Work instructions – Some lines in the entries contain the word "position". Copy all of them.

(Stored data entries)
>>>>>

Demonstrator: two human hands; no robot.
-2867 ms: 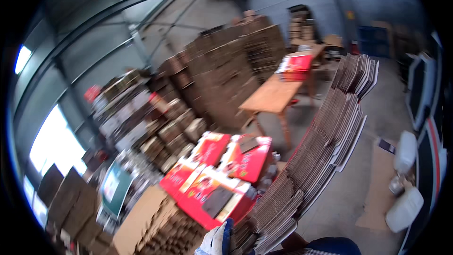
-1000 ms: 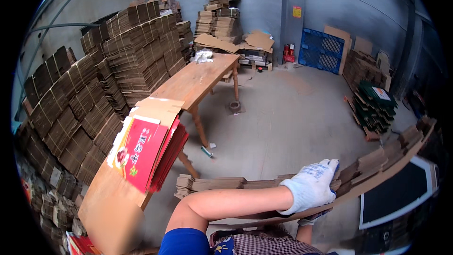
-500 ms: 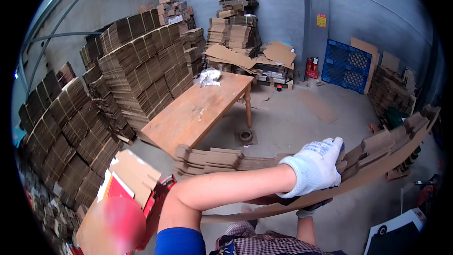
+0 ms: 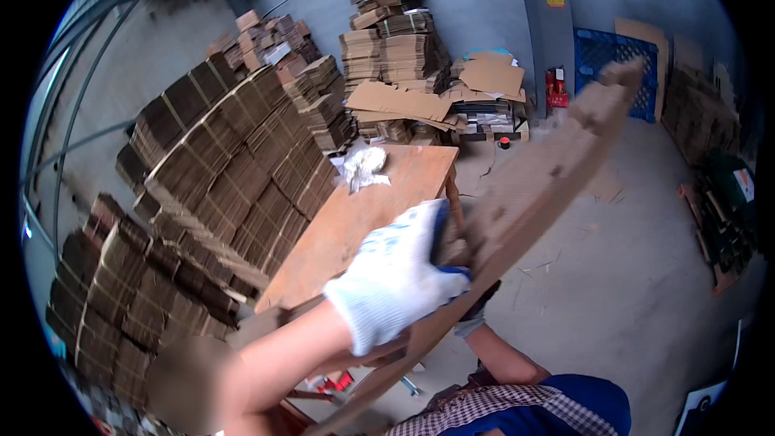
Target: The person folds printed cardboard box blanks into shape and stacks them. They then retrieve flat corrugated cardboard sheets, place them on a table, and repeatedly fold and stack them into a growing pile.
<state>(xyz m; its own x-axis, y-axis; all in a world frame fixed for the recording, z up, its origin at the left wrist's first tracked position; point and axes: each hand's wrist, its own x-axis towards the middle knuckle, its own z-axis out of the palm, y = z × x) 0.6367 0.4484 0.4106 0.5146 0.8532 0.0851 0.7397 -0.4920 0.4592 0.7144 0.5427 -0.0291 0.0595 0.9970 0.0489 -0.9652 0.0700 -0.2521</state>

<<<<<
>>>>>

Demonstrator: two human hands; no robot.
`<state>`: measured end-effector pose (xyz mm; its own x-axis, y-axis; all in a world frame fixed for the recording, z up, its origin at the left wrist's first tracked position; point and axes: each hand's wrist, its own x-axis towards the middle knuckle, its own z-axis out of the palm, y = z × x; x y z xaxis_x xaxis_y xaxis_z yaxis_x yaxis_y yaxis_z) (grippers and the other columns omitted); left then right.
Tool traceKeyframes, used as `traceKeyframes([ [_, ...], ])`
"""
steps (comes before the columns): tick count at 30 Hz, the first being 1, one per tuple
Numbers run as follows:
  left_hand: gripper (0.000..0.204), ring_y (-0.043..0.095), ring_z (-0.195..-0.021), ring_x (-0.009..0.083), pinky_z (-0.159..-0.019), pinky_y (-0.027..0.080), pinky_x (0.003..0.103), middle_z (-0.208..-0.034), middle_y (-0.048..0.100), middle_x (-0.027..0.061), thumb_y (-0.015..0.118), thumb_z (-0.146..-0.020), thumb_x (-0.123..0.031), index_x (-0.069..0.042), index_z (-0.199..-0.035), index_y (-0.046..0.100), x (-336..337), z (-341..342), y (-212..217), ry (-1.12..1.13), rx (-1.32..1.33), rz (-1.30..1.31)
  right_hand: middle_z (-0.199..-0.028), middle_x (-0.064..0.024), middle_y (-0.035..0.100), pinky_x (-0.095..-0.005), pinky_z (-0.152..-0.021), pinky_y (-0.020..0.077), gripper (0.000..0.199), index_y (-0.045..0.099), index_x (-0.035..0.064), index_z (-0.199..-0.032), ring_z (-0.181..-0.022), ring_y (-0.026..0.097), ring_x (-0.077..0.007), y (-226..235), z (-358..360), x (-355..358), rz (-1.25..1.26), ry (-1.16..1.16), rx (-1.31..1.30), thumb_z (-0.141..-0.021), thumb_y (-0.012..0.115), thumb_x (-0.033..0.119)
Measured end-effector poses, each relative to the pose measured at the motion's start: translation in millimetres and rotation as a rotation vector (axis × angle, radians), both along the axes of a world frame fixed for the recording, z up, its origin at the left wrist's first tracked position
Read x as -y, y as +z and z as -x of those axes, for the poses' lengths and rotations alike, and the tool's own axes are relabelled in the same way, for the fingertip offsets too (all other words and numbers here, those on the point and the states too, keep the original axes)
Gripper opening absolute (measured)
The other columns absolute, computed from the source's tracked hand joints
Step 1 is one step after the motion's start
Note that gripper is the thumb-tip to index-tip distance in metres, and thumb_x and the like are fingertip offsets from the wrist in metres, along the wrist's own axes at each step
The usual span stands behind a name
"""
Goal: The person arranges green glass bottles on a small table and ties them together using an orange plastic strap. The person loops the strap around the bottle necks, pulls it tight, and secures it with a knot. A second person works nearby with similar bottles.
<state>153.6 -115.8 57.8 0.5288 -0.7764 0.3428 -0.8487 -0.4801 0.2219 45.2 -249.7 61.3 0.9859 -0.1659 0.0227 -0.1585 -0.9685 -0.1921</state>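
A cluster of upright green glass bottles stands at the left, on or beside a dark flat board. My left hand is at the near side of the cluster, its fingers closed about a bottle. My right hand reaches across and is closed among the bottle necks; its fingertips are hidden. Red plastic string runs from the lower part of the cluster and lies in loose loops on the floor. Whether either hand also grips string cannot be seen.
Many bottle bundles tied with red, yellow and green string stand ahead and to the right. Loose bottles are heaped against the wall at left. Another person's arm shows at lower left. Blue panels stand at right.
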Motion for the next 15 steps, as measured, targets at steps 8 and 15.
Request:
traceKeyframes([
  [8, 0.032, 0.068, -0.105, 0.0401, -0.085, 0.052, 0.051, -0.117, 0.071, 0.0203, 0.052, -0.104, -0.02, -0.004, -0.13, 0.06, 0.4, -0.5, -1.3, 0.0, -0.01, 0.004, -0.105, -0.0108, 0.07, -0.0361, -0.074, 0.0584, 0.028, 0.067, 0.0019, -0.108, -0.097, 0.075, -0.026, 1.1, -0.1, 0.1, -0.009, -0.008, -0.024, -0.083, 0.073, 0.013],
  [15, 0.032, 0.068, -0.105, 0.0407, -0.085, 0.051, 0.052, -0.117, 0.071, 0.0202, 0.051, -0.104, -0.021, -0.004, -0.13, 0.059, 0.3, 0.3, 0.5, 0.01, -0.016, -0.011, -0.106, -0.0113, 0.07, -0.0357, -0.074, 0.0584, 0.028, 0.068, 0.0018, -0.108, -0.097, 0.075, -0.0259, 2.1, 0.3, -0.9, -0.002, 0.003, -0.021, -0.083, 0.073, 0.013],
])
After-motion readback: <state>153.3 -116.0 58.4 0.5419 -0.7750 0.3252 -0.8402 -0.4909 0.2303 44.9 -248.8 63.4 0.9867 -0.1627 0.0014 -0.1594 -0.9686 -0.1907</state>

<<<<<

Task output –
<state>(xyz m; its own x-axis, y-axis; all in a world frame fixed for the recording, z up, its origin at the left wrist's first tracked position; point and axes: each hand's wrist, its own x-axis towards the middle knuckle, its own z-axis out of the palm, y = z × x) 0.6367 0.4484 0.4106 0.5146 0.8532 0.0851 0.7397 -0.4920 0.4592 0.7144 0.5427 -0.0291 0.0595 0.9970 0.0489 -0.9652 0.0700 -0.2521</state>
`<state>`: measured end-effector pose (xyz mm; its own x-axis, y-axis; all in a world frame fixed for the recording, z up, its origin at the left wrist's first tracked position; point and axes: each hand's wrist, its own x-axis towards the middle knuckle, its own z-axis out of the palm, y = z × x; x y z xaxis_x xaxis_y xaxis_z yaxis_x yaxis_y yaxis_z) (grippers and the other columns omitted); left then right.
Measured end-effector poses, each relative to the pose measured at the motion's start: translation in millimetres and rotation as a rotation vector (axis × angle, radians), both along the axes of a world frame fixed for the recording, z up, its origin at the left wrist's first tracked position

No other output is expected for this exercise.